In an effort to fill some of the many, many empty seats that gape during SPAC’s Philadelphia Orchestra performances, a special deal was offered last Friday by which a $22 lawn ticket could get you a spot inside.
I’m going to guess that, among the many who took advantage of the offer, there were some who discovered what a life-changing joy a live orchestral concert can be.
Trouble is, they didn’t sit near me. I was plagued with assholes. First, and most distractingly, there were the boutique parents, a special kind of moron who cultivates a brood of hellions and then schleps them everywhere. The wretched children have only superannuated children to guide them, and thus it was that a coven of them took over a near-the-front section of the house at which to jabber, run around and, I kid you not, explode balloons.
An usher eventually removed them, but not before they’d spattered Jennifer Higdon’s Concerto for Orchestra with the ordure of their arsenal of distractions. Higdon’s piece, written for the orchestra a dozen years ago, is a five-movement celebration of the ensemble and its personnel. And it was developed in a close-enough collaboration that individual player requests for solos and such were satisfied.
And that’s the point of a concerto for orchestra. But the spectre of Bartók looms large, and Higdon played no avoidance games. His Hungarian background suggested harmonies and rhythmic ideas that continue to inform contemporary voices, and Higdon’s orchestral style also resonated with the work of Hindemith in the brassier passages.
It’s a work that takes you beyond melody’s eager hook, but the sonority of a gentle moment for oboe and bassoon was one of many appealing elements. I often feel I’ve been string-orchestra’ed to death, but the second movement’s strings-only writing suggested colors I’d never before heard even as it built excitement with a clever backbeat.
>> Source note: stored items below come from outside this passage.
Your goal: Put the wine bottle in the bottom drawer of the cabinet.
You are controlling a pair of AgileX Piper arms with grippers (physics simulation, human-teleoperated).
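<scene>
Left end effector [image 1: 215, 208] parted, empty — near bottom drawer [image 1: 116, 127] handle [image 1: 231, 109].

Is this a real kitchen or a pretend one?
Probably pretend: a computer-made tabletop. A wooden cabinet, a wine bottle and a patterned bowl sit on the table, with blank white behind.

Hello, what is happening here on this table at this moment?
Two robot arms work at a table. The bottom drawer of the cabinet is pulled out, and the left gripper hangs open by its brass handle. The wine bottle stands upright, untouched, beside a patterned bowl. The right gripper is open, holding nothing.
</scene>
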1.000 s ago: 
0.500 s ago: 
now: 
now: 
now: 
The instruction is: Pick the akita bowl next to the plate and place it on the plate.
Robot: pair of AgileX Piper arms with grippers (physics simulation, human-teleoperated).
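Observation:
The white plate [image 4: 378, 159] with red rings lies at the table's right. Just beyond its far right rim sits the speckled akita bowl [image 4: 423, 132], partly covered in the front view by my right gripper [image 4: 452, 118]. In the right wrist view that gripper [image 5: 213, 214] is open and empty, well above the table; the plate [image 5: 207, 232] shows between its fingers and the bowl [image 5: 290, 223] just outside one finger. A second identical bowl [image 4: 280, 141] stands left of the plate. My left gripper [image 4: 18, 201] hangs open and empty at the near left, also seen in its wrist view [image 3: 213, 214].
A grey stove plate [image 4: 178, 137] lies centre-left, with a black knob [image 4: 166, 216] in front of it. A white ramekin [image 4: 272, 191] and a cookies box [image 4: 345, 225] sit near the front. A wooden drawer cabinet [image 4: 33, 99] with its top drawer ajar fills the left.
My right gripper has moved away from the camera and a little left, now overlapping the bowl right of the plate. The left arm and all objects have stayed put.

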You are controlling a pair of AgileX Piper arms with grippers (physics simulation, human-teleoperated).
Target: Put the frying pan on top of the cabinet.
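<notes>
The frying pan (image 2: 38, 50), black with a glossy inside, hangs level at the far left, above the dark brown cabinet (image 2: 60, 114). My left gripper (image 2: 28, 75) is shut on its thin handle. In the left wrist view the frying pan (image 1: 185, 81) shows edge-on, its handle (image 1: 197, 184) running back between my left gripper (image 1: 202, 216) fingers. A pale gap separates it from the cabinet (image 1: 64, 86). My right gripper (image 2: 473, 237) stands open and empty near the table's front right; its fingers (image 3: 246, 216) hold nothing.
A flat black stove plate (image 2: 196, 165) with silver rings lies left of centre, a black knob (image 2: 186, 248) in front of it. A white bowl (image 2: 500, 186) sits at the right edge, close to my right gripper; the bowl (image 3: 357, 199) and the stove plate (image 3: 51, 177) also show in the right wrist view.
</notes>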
Violins played soft glissandi of harmonics as the flutes–first one, then all three—set the third movement’s tone. Percussion got its day in the movement that followed, and it all built to an exhilarating fifth-movement frenzy, the performance of which augurs well for what will be conductor Yannick Nézet-Séguin’s ongoing relationship with the orchestra.
Violinist Arabella Steinbacher made Prokofiev’s Violin Concerto No. 1 her own on the first half’s second part. She needs to give it back.
It’s a beautiful, lyrical piece within a characteristically sardonic frame, but Steinbacher indulged the popular need to “interpret” the piece, which means goodbye to any consistent tempi. Whenever the piece shifted from arch to melodic, she slowed the hell down. Passages usually played with steely gusto dripped with more sugar than Memphis sweet tea. Where were those distracting kids when I needed them?
They were back for part two, when Nézet-Séguin conducted the orchestra in Tchaikovsky’s Symphony No. 2. This time they were grown-up children, clutching beers, conversing throughout. The performance was excellent, but at this point the piece plays itself, its heart on its sleeve, its gentle melancholy punctuated by the sound of beer cup after plastic beer cup hitting the floor.